E depois apareceu o senhor Cláudio Ramos, a apresentar um chamado Jornal Rosa e a avisar que ia falar de um assunto sério, a situação aparentemente limite da dona Cristina Caras Lindas, sublinhando que o fazia porque um jornal rosa não serve apenas para falar de cenas bonitas ou de fofocas inócuas, mas também de dramas. Está bem, abelha! Ou, como facilmente se percebe, eis um cromo a querer ganhar audiências à custa da desgraça alheia.

Por fim, uma menção ao programa RTP Mais Perto, que no dia 13 estava na Bairrada com o Jorge Gabriel e a Tânia Ribas de Oliveira, tendo-se ficado a saber que o vinho da região afinal é bom e que o único produto a martelo está mesmo nos músicos convidados para abrilhantar o dito. No meio há uma espécie de subprograma (uma rubrica, em linguagem técnica), apresentado pelo José Carlos Malato, denominado A Minha Mãe Cozinha Melhor Do Que A Tua. Malato revelou que quer dar o seu contributo para a história da culinária, tendo um predicado que o habilita a tal, dois pneus Michelin (disse-o apalpando as partes laterais do abdómen), o que significa que já não lhe falta tudo para chegar às estrelas Michelin.

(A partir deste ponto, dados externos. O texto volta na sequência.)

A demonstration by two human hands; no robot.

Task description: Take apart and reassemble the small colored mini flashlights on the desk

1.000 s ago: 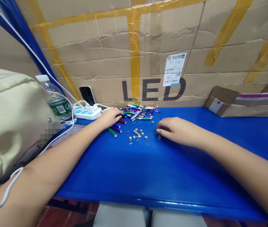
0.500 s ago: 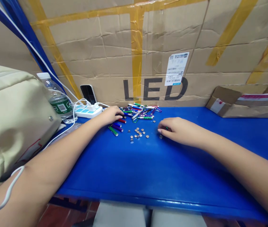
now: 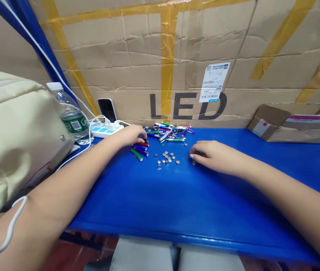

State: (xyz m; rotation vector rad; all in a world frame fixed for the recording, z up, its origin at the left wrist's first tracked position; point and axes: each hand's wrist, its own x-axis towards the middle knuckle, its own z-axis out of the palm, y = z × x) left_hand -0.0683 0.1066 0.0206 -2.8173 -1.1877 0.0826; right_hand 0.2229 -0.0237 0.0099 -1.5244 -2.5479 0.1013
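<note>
Glossy blue table (image 3: 177, 203), shiny metal button cells (image 3: 168, 158), creased matt cardboard (taped) (image 3: 137, 71), beige cloth bag (image 3: 16, 131)

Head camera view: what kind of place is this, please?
Probably a small assembly or packing bench, not a home desk. A blue worktable carries a pile of small coloured tubes and loose button cells; taped cardboard marked LED forms the back wall.

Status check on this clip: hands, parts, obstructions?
Left hand on the pile of small coloured tubes. Right hand curled over a small green piece, grip unclear. Button cells loose between hands.
</note>
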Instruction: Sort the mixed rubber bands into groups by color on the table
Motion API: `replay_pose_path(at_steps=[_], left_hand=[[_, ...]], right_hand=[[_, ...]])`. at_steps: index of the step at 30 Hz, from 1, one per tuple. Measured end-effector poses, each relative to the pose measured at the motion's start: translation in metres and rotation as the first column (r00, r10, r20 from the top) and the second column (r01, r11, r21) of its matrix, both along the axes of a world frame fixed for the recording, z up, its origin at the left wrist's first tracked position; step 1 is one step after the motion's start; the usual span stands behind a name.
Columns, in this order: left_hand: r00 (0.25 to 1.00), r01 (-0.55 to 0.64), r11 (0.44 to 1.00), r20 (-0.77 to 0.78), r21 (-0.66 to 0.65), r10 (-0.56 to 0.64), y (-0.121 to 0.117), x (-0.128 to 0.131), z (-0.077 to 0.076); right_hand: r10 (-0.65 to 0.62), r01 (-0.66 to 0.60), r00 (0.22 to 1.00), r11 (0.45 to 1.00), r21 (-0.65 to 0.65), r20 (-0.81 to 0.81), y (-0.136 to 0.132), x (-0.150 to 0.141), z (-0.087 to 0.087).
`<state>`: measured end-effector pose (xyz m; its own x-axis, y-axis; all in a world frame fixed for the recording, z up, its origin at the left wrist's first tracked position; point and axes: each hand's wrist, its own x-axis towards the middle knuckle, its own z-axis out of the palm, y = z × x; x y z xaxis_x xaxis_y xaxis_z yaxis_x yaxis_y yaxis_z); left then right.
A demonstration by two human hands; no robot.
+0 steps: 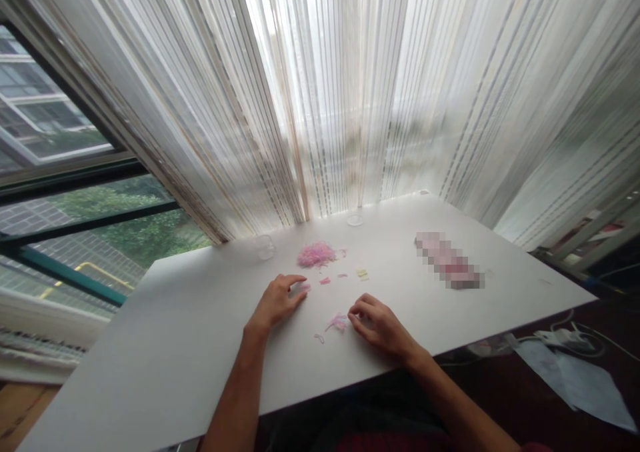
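Observation:
My left hand (277,301) rests on the white table (175,332), fingers curled, with the fingertips touching a small pink piece at its right. My right hand (379,324) lies beside it, fingers bent and pinched at a little tangle of pink loops (338,322). A bigger pile of pink bands (316,254) sits farther back. Loose pink bits (325,281) and a pale yellow bit (362,273) lie between the pile and my hands. One stray loop (319,337) lies near the front.
Two small clear cups (265,246) (355,219) stand at the table's far edge under striped sheer curtains (320,92). A blurred pink oblong thing (449,260) lies to the right. Window frames are at left; cables and papers (575,365) lie on the floor at right.

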<state>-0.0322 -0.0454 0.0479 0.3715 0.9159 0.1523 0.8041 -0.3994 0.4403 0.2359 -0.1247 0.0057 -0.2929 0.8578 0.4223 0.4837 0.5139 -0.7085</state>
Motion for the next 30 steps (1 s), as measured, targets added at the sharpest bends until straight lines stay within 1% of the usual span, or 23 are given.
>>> replay_pose_path(at_steps=[3, 5, 8, 16, 22, 26, 30], left_hand=[[0.999, -0.046, 0.998, 0.028, 0.031, 0.045, 0.001, -0.003, -0.004], [0.998, -0.053, 0.997, 0.039, 0.052, 0.051, 0.001, -0.003, -0.007], [0.998, -0.054, 0.997, 0.046, 0.049, 0.051, 0.001, 0.000, -0.011], [0.995, -0.056, 0.998, 0.079, 0.027, 0.054, -0.003, 0.006, -0.009], [0.994, -0.063, 0.997, 0.090, 0.035, 0.060, -0.006, 0.006, -0.010], [0.994, -0.062, 0.996, 0.089, 0.064, 0.057, -0.005, 0.007, -0.012], [0.993, -0.084, 0.988, 0.088, 0.128, 0.073, -0.005, 0.006, -0.013]], right_hand=[[0.003, -0.003, 1.000, 1.000, -0.005, 0.015, 0.000, -0.001, 0.001], [0.003, -0.003, 1.000, 1.000, -0.005, 0.020, 0.000, -0.001, 0.002], [-0.005, 0.005, 1.000, 1.000, 0.003, 0.019, -0.001, -0.001, 0.003], [0.012, -0.012, 1.000, 1.000, -0.004, 0.014, -0.001, 0.002, 0.000], [0.015, -0.015, 1.000, 1.000, -0.020, -0.001, -0.002, 0.002, 0.001], [0.015, -0.015, 1.000, 0.999, -0.029, -0.009, -0.003, 0.002, 0.001], [0.016, -0.016, 1.000, 1.000, -0.016, -0.001, -0.003, 0.002, 0.001]])
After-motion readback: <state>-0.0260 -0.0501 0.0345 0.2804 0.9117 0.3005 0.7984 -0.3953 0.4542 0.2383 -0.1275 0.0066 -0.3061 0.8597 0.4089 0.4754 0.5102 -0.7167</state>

Posto isto, o que me resta, Nicolau, é declinar a tua proposta de fazer de mim crítico de TV residente, evocando para tal a resposta dada por Mário Castrim, quando Maria Augusta Silva lhe perguntou em Agosto de 1992: como fica um homem depois de ter passado uma vida em frente de um televisor para fazer crítica? "Fico doente, infeliz, chalupa, cadastrado, diminuído, esmagado, triturado." Para mim, foram duas horas intermitentes e tive de ir a correr tomar comprimidos para os nervos.
Espero que entendas a minha escusa, visto que a minha sanidade mental correria sérios riscos. Um abraço deste que te estima,

Virgolino Faneca


Quem é Virgolino Faneca

Virgolino Faneca é filho de peixeiro (Faneca é alcunha e não apelido) e de uma mulher apaixonada pelos segredos da semiótica textual. Tem 48 anos e é licenciado em Filologia pela Universidade de Paris, pequena localidade no Texas, onde Wim Wenders filmou. É um "vasco pulidiano" assumido e baseia as suas análises no azedo sofisma: se é bom, não existe ou nunca deveria ter existido. Dele disse, embora sem o ler, Pacheco Pereira: "É dotado de um pensamento estruturante e uma só opinião sua vale mais do que a obra completa de Nuno Rogeiro". É presença constante nos "Prós e Contras" da RTP1. Fica na última fila para lhe ser mais fácil ir à rua fumar e meditar. Sobre o quê? Boa pergunta, a que nem o próprio sabe responder. Só sabe que os seus escritos vão mudar a política em Portugal. Provavelmente para o rés-do-chão esquerdo, onde vive a menina Clotilde, a sua grande paixão. O seu propósito é informar epistolarmente familiares, amigos, emigrantes, imigrantes, desconhecidos e extraterrestres, do que se passa em Portugal e no mundo. Coisa pouca, portanto.